-- REQUIRED WORK --
Below is a listing; repeat exactly the lines from the one containing "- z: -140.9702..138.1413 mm" to the one containing "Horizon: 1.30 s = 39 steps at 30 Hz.", both included.

-- DATA EXTRACT --

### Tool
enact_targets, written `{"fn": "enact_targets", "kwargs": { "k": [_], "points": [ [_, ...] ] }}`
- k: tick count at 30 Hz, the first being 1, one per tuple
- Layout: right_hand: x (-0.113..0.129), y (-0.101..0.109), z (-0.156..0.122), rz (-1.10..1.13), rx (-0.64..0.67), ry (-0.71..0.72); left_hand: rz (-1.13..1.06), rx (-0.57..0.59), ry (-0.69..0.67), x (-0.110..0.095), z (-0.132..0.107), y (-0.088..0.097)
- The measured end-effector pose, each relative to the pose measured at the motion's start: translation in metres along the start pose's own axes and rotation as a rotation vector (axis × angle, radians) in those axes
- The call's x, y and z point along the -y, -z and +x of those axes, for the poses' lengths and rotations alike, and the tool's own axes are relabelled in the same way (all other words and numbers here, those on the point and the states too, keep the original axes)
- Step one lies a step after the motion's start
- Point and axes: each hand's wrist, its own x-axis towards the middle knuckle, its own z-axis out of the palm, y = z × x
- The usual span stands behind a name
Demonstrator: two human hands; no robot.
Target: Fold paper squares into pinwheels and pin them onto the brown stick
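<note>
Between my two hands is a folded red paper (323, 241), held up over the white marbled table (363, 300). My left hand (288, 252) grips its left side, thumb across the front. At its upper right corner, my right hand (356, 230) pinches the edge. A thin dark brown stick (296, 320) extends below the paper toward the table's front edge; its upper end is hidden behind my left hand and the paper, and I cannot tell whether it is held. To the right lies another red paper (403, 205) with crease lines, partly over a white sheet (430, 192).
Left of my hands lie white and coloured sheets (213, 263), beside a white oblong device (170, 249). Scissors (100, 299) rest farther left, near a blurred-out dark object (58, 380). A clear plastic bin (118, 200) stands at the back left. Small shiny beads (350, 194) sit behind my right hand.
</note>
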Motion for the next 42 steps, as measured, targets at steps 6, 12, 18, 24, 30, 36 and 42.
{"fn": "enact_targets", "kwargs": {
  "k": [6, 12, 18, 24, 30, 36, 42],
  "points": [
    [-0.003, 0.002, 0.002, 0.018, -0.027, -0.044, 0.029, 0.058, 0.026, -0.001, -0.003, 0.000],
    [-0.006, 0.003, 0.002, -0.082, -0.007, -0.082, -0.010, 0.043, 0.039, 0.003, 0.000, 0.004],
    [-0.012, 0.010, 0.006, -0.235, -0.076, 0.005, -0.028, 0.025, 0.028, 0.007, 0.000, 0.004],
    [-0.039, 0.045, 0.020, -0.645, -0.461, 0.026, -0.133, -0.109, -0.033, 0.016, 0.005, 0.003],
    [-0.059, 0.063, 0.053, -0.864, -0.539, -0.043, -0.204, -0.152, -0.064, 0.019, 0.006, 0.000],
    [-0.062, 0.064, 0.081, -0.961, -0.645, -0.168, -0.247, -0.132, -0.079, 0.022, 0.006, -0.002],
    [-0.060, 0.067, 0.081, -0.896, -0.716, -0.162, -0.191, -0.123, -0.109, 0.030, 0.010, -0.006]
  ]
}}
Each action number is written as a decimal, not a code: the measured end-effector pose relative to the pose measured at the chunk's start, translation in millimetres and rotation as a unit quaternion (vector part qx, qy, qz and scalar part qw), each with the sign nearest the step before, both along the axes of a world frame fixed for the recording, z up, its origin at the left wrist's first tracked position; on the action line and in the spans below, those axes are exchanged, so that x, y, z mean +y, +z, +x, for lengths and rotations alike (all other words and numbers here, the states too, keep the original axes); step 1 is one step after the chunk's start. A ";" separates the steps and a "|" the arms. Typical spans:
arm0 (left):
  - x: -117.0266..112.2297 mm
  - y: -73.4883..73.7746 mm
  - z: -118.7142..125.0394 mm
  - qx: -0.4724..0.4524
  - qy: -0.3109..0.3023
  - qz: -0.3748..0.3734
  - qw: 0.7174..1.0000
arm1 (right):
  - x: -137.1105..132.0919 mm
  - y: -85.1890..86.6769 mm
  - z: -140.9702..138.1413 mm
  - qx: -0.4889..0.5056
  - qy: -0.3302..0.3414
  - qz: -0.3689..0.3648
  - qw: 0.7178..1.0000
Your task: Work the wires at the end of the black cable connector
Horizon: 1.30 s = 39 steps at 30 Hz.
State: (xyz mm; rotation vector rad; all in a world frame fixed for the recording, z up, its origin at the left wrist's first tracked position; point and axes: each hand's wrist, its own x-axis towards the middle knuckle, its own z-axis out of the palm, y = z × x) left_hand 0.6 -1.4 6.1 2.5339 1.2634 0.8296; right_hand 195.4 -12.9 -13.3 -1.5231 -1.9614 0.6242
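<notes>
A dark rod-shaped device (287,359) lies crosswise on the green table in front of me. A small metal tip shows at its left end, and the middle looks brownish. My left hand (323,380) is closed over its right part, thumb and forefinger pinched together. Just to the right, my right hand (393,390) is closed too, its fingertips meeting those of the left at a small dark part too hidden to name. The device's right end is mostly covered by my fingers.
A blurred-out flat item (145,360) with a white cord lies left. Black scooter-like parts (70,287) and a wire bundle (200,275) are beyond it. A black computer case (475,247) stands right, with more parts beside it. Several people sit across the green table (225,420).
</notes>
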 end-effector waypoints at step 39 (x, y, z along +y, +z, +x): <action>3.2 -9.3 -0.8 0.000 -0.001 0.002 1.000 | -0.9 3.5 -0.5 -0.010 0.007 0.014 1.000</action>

-- TASK RESPONSE --
  - z: -140.9702..138.1413 mm
  - qx: -0.4889..0.5056
  - qy: -0.3302..0.3414
  - qz: -0.3689..0.3648
  - qw: 0.7178..1.0000
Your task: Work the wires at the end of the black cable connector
Horizon: 1.30 s = 39 steps at 30 Hz.

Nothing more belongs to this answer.